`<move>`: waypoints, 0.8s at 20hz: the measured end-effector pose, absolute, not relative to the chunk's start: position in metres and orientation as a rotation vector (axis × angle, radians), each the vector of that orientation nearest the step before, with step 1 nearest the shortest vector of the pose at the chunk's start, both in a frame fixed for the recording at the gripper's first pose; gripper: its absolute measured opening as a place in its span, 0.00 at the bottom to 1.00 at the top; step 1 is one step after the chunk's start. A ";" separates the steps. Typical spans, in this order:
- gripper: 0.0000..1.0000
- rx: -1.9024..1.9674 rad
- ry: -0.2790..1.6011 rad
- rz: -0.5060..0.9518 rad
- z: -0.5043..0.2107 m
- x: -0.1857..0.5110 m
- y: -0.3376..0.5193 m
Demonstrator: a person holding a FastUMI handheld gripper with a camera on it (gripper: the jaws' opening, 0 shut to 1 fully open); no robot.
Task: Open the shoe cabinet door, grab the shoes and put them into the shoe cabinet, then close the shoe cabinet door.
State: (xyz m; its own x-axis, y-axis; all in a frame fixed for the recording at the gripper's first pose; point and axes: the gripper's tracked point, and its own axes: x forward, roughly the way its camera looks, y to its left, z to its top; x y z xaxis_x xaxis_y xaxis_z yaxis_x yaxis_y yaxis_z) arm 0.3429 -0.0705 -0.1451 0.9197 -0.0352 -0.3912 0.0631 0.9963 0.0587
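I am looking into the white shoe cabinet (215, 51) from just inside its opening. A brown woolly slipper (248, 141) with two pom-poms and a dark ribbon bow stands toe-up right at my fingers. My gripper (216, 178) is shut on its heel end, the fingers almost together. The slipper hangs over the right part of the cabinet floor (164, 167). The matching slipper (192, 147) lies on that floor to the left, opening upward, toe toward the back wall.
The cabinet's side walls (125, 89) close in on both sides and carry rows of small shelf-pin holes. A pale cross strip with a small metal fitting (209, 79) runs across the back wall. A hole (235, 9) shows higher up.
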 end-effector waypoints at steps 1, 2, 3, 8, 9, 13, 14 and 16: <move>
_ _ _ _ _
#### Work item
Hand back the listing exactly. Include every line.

#### Output of the exercise
`<move>`: waypoints, 0.8s at 20hz: the measured end-effector pose, absolute, not relative to the chunk's start: position in metres and orientation as a rotation vector (axis × angle, radians), each the vector of that orientation nearest the step before, with step 1 nearest the shortest vector of the pose at the chunk's start, both in a frame fixed for the recording at the gripper's first pose; gripper: its absolute measured opening as a place in its span, 0.00 at the bottom to 1.00 at the top; step 1 is one step after the chunk's start. A ";" separates the steps. Typical spans, in this order:
- gripper: 0.0000..1.0000
- rx: -1.9024..1.9674 rad
- ry: -0.2790..1.6011 rad
- rz: -0.5060..0.9518 rad
- z: -0.5043..0.2107 m
- x: -0.1857..0.5110 m
- y: -0.3376..0.5193 m
Demonstrator: a person holding a FastUMI handheld gripper with a camera on it (gripper: the jaws' opening, 0 shut to 1 fully open); no robot.
Task: Open the shoe cabinet door, grab the shoes and put them into the shoe cabinet, then close the shoe cabinet door.
State: (xyz m; its own x-axis, y-axis; all in a frame fixed for the recording at the gripper's first pose; point and axes: the gripper's tracked point, and its own axes: x forward, roughly the way its camera looks, y to its left, z to its top; x y z xaxis_x xaxis_y xaxis_z yaxis_x yaxis_y yaxis_z) arm 0.3429 -0.0705 -0.1451 0.9197 -0.0352 -0.3912 0.0631 0.9963 0.0587
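I am looking into the white shoe cabinet (215, 51) from just inside its opening. A brown woolly slipper (248, 141) with two pom-poms and a dark ribbon bow stands toe-up right at my fingers. My gripper (216, 178) is shut on its heel end, the fingers almost together. The slipper hangs over the right part of the cabinet floor (164, 167). The matching slipper (192, 147) lies on that floor to the left, opening upward, toe toward the back wall.
The cabinet's side walls (125, 89) close in on both sides and carry rows of small shelf-pin holes. A pale cross strip with a small metal fitting (209, 79) runs across the back wall. A hole (235, 9) shows higher up.
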 end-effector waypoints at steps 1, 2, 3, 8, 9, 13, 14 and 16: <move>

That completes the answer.